Wotc had concerns about bringing the divisive Poison mechanic back for Phyrexia All Will Be One, and so tried to tweak the way it was implemented

MTG Phyrexia All Will Be One artwork of a metal-enhanced boar

There was some trepidation about bringing poison back in an MTG Standard set, Phyrexia: All Will Be One development co-lead Adam Prosak tells Wargamer. This mechanic, which provides an alternative way to kill a player beyond reducing their life total to zero, has proved divisive in past implementations – some love it, some hate it.

Phyrexia: All Will Be One has poison in spades. It’s a key part of one of the set’s main mechanics, Toxic. So the design team had to try and find ways to make poison more palatable.

“We felt like it was very difficult to visit Phyrexia without doing poison counters, they’re so aligned with each other,” Prosak explains. “So we tried to find ways to mitigate some of the divisiveness.”

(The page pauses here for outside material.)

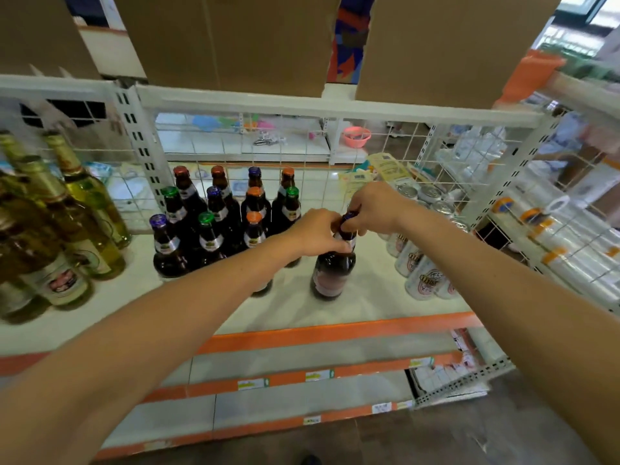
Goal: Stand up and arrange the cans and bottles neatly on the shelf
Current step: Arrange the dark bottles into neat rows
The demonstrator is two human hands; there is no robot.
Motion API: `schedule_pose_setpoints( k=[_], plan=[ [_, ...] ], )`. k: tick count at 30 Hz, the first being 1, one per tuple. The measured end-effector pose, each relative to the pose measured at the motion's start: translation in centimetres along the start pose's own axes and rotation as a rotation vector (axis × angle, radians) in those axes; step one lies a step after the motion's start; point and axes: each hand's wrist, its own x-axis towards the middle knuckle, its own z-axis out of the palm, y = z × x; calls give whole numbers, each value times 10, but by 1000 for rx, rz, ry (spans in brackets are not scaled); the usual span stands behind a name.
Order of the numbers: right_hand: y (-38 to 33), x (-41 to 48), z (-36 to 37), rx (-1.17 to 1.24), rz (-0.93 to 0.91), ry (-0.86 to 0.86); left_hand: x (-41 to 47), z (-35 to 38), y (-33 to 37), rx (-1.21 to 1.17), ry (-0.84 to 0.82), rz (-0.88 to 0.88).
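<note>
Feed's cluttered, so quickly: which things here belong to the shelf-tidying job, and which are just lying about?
Job: dark bottle gripped by left hand and right hand; standing dark bottles; green bottles; white cans; shelf.
Lying about: cardboard boxes; pink bowl; clear film rolls.

- The left hand (315,233) and right hand (375,208) cover most of the neck and cap of the dark bottle (332,273).
- Its label is blurred and unreadable.
- The right forearm hides some of the cans (421,278).
- The picture's left edge cuts off the green bottles (77,250).
</note>
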Motion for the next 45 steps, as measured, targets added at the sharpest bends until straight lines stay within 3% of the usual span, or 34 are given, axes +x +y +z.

MTG Phyrexia All Will Be One artwork of a humanoid monster with a crablike carapace for shoulders, a red fleshy ribcage, and red tentacled tendrils emerging from its shoulders

According to Mark Rosewater’s recent article on Phyrexia: All Will Be One direction, originally the design team tried to bring back Infect, which used both poison and -1/-1 conters. “There was some scepticism, both in that R&D has soured on environments using -1/-1 counters and because Infect is disliked by many,” he says.

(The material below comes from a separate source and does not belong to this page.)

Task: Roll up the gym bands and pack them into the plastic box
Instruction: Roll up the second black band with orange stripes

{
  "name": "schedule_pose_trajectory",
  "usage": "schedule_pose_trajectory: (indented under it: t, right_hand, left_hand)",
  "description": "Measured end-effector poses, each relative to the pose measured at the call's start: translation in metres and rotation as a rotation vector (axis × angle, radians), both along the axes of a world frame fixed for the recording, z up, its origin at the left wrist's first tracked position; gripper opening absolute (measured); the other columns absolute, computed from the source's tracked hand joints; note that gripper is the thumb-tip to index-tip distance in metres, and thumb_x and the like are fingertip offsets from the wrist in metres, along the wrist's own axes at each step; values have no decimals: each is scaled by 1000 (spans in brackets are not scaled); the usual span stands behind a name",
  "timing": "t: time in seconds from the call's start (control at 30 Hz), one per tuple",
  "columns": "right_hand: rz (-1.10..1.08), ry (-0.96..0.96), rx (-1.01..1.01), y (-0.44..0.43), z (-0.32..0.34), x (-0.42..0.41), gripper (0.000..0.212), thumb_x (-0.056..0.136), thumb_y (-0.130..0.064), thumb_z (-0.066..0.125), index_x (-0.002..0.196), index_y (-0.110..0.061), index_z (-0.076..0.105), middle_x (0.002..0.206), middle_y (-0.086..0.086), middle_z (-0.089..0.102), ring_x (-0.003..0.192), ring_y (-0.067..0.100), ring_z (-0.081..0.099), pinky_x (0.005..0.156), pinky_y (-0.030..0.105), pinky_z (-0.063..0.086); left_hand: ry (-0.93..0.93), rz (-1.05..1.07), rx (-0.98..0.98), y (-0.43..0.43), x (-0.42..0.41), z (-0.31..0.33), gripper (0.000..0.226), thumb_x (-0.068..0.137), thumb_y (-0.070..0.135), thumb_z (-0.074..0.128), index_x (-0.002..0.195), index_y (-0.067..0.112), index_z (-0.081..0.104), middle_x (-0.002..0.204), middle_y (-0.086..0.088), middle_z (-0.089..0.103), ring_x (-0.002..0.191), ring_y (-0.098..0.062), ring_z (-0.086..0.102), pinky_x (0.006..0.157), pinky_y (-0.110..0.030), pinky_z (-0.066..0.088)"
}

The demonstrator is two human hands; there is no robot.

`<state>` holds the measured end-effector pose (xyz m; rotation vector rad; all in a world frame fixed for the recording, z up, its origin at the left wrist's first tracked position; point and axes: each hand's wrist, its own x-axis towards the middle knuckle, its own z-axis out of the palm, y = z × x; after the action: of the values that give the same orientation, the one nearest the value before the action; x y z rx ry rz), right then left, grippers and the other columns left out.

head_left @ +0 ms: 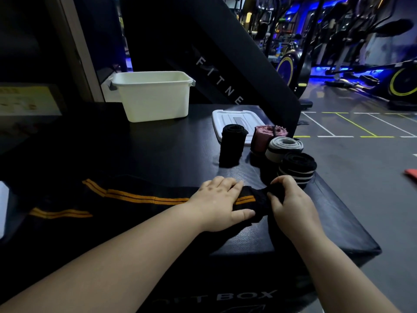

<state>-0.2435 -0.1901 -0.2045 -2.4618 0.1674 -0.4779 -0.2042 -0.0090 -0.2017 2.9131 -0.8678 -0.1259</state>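
On the padded platform [135, 154], in front of the plastic box [153, 96] and to its left, the loose length of the black band with orange stripes [126, 196] is laid out flat. This is presumably so that it can be rolled from one end without twisting. The plastic box itself is set at the back of the platform with its top open. Its floor is hidden from this angle, so whether anything is packed cannot be told.

In front of the box and to its right, the left hand [220, 199] is laid flat on the band with straight fingers. Nothing is gripped by it, and the cloth is judged to be pinned so that it stays taut.

Right of the box and nearer, the lid [228, 118] is set aside. A black roll [232, 145] is stood upright at the lid's near edge. Further right of the box, a pink roll [266, 137], a grey-and-white roll [284, 146] and a black roll with white stripes [296, 168] are grouped, apparently waiting to be packed.

Nearest and well right of the box, the band's end is gripped in the curled fingers of the right hand [291, 199], and a first turn seems to be forming. The striped roll stands just beyond that hand and could be knocked. Farthest right of the box, a red thing [411, 175] lies on the floor and cannot be identified.
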Motion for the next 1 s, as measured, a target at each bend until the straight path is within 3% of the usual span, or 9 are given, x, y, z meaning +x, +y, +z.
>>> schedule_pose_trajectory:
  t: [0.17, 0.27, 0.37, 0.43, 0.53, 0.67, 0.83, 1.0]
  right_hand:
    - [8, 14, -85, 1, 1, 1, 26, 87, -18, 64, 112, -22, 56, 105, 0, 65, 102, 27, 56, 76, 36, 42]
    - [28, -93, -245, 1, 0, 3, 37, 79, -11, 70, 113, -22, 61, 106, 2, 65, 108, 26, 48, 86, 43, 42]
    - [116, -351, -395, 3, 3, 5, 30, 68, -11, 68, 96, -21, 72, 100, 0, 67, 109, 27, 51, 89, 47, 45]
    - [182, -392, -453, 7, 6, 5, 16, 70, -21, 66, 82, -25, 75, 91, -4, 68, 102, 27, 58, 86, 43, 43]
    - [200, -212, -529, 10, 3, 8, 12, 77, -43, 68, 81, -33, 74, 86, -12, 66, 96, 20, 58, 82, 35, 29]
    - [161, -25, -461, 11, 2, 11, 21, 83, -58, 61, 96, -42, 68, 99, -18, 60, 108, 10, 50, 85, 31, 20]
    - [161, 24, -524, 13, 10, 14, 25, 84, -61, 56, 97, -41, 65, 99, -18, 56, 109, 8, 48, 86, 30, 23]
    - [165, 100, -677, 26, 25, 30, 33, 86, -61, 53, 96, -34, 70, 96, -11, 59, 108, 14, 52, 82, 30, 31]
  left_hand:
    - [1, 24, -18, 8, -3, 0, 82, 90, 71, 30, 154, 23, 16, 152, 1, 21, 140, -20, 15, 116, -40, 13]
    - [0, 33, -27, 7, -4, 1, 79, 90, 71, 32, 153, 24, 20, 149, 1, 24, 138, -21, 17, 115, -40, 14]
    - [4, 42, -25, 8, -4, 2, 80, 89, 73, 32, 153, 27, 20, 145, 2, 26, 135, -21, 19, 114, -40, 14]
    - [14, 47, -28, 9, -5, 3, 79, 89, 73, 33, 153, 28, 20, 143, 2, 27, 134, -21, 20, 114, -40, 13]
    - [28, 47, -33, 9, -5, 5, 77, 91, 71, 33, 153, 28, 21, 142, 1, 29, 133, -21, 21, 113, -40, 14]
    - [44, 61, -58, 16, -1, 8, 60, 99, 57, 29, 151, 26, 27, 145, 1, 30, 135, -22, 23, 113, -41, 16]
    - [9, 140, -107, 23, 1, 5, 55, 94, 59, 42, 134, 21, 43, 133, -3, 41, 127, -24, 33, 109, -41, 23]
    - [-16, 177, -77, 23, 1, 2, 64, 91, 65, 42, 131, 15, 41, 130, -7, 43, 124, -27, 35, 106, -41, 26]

According to the lead designer, the key problem has always been: “the bifurcation of poison. Either you played a poison deck or you didn’t.” As Prosak says, “Originally, Infect was all about being a glass cannon to kill your opponent immediately with 10 poison counters. The Corrupted mechanic is an attempt at [mitigating] this, to give some amount of poison and some amount of foreboding,” Prosak says.

Corrupted gives a bonus to your cards if an opponent has three or more poison counters. This encourages, Rosewater says, decks that want to “poison the opponent a little” but sometimes kill them that way, even though that’s not their main goal.

While poison’s all-or-nothing problems were reduced in Phyrexia: All Will Be One, the mechanic is no less deadly. Prosak says: “You cannot protect yourself, there are no ways to remove the poison counters. We felt that’s a very important distinction between that and just a different life total. So not being able to undo poison counters is a big part of the foreboding, the big Phyrexian dominance we have here.”